> [What you have to do] Leave out any picture and return the remaining listing below exactly as given.

___ The data

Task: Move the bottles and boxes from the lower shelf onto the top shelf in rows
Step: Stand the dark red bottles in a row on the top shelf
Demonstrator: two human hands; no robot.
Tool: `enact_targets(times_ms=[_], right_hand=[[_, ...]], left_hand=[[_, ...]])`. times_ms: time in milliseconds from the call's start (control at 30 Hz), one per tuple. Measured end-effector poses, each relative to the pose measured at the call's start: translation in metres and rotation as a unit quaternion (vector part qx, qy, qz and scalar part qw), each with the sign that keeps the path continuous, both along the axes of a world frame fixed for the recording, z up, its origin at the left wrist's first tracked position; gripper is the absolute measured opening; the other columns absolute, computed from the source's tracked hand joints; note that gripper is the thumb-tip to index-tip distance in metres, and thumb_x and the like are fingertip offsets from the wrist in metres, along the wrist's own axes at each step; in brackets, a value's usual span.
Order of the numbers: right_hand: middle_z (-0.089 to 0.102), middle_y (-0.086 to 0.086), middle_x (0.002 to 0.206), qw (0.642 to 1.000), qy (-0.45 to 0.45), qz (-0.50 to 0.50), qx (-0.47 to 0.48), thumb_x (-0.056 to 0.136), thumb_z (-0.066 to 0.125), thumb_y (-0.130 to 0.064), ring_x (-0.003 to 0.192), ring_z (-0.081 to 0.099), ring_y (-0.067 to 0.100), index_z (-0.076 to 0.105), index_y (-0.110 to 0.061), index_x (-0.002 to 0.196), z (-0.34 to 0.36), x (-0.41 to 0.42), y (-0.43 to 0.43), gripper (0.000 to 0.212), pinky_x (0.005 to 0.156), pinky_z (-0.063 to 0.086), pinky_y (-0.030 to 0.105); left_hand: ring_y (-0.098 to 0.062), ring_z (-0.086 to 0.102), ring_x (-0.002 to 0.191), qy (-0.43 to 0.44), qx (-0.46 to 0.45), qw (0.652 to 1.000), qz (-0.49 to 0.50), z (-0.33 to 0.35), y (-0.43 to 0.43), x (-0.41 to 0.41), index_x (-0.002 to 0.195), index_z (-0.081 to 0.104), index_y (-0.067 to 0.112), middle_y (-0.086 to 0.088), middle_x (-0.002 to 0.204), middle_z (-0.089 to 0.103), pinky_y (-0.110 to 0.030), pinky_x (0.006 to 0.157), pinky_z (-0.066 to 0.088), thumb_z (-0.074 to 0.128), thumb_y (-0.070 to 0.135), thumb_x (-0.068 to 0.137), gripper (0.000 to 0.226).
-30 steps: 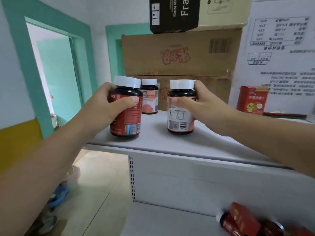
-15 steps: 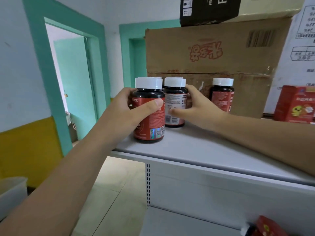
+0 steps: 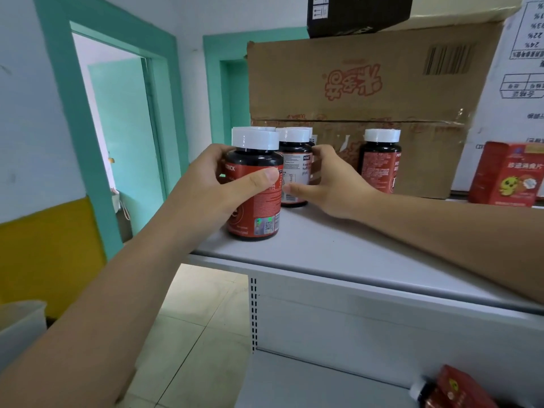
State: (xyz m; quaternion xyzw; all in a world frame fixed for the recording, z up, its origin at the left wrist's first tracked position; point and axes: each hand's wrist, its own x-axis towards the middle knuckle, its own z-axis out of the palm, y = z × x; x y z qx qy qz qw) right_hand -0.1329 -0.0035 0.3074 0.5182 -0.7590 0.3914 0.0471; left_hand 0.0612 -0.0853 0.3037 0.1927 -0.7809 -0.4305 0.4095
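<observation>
Both hands' fingers wrap upright bottles, left (image 3: 206,184) front bottle (image 3: 254,198), right (image 3: 335,187) second bottle (image 3: 295,172), cardboard carton (image 3: 368,83) close behind.

Bright, even daylight enters from the open doorway (image 3: 117,136) at nine o'clock. Shadows under the top shelf (image 3: 368,254) are soft. Wide-angle distortion bends lines towards the edges; the nearest forearm at seven o'clock is slightly soft.
</observation>
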Motion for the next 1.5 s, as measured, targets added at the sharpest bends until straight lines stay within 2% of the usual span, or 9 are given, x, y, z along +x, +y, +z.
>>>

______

> [Answer to this task]
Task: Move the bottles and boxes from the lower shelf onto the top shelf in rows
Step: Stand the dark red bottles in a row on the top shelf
Demonstrator: two human hands; no robot.
Tool: `enact_targets(times_ms=[_], right_hand=[[_, ...]], left_hand=[[_, ...]])`. times_ms: time in milliseconds from the call's start (control at 30 Hz), one per tuple. Measured end-effector poses, each relative to the pose measured at the call's start: translation in metres and rotation as a unit quaternion (vector part qx, qy, qz and scalar part qw), each with the sign that keeps the path continuous, both along the axes of a world frame fixed for the recording, z up, its origin at the left wrist's first tracked position; gripper is the absolute measured opening; the other columns absolute, computed from the source's tracked hand joints; note that gripper is the thumb-tip to index-tip distance in metres, and thumb_x and the like are fingertip offsets from the wrist in metres, along the wrist's own axes at each step; in brackets, a value's usual span.
Order of the numbers: right_hand: middle_z (-0.089 to 0.102), middle_y (-0.086 to 0.086), middle_x (0.002 to 0.206), qw (0.642 to 1.000), qy (-0.45 to 0.45), qz (-0.50 to 0.50), qx (-0.47 to 0.48), thumb_x (-0.056 to 0.136), thumb_z (-0.066 to 0.125), thumb_y (-0.130 to 0.064), ring_x (-0.003 to 0.192), ring_z (-0.081 to 0.099), ring_y (-0.067 to 0.100), index_z (-0.076 to 0.105), index_y (-0.110 to 0.061), index_x (-0.002 to 0.196), z (-0.34 to 0.36), x (-0.41 to 0.42), y (-0.43 to 0.43), gripper (0.000 to 0.212), pinky_x (0.005 to 0.156), pinky_z (-0.063 to 0.086), pinky_y (-0.030 to 0.105); left_hand: ring_y (-0.098 to 0.062), ring_z (-0.086 to 0.102), ring_x (-0.002 to 0.191), qy (-0.43 to 0.44), qx (-0.46 to 0.45), qw (0.652 to 1.000), qz (-0.49 to 0.50), z (-0.33 to 0.35), y (-0.43 to 0.43), x (-0.41 to 0.41), index_x (-0.002 to 0.195), index_z (-0.081 to 0.104), index_y (-0.067 to 0.112), middle_y (-0.086 to 0.088), middle_x (-0.002 to 0.204), middle_z (-0.089 to 0.103), pinky_y (-0.110 to 0.030), pinky_x (0.006 to 0.157), pinky_z (-0.066 to 0.088), thumb_z (-0.074 to 0.128), thumb_y (-0.070 to 0.135), thumb_x (-0.068 to 0.137), gripper (0.000 to 0.226).
-30 steps: 
-15 steps: 
+0 steps: 
State: (xyz m; quaternion xyzw; all in a world frame fixed for the recording, z up, its origin at the left wrist's first tracked position; point and axes: each hand's wrist, its own x-axis towards the middle knuckle, its own z-axis out of the palm, y = z × x; x y z qx qy qz qw) right_hand -0.1329 -0.0035 0.3074 0.5182 -0.7590 0.3914 0.0471; left_hand 0.0612 -0.0853 0.3037 0.1927 -0.7809 -0.4305 0.4095
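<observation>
Both hands' fingers wrap upright bottles, left (image 3: 206,184) front bottle (image 3: 254,198), right (image 3: 335,187) second bottle (image 3: 295,172), cardboard carton (image 3: 368,83) close behind.

Bright, even daylight enters from the open doorway (image 3: 117,136) at nine o'clock. Shadows under the top shelf (image 3: 368,254) are soft. Wide-angle distortion bends lines towards the edges; the nearest forearm at seven o'clock is slightly soft.
</observation>
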Motion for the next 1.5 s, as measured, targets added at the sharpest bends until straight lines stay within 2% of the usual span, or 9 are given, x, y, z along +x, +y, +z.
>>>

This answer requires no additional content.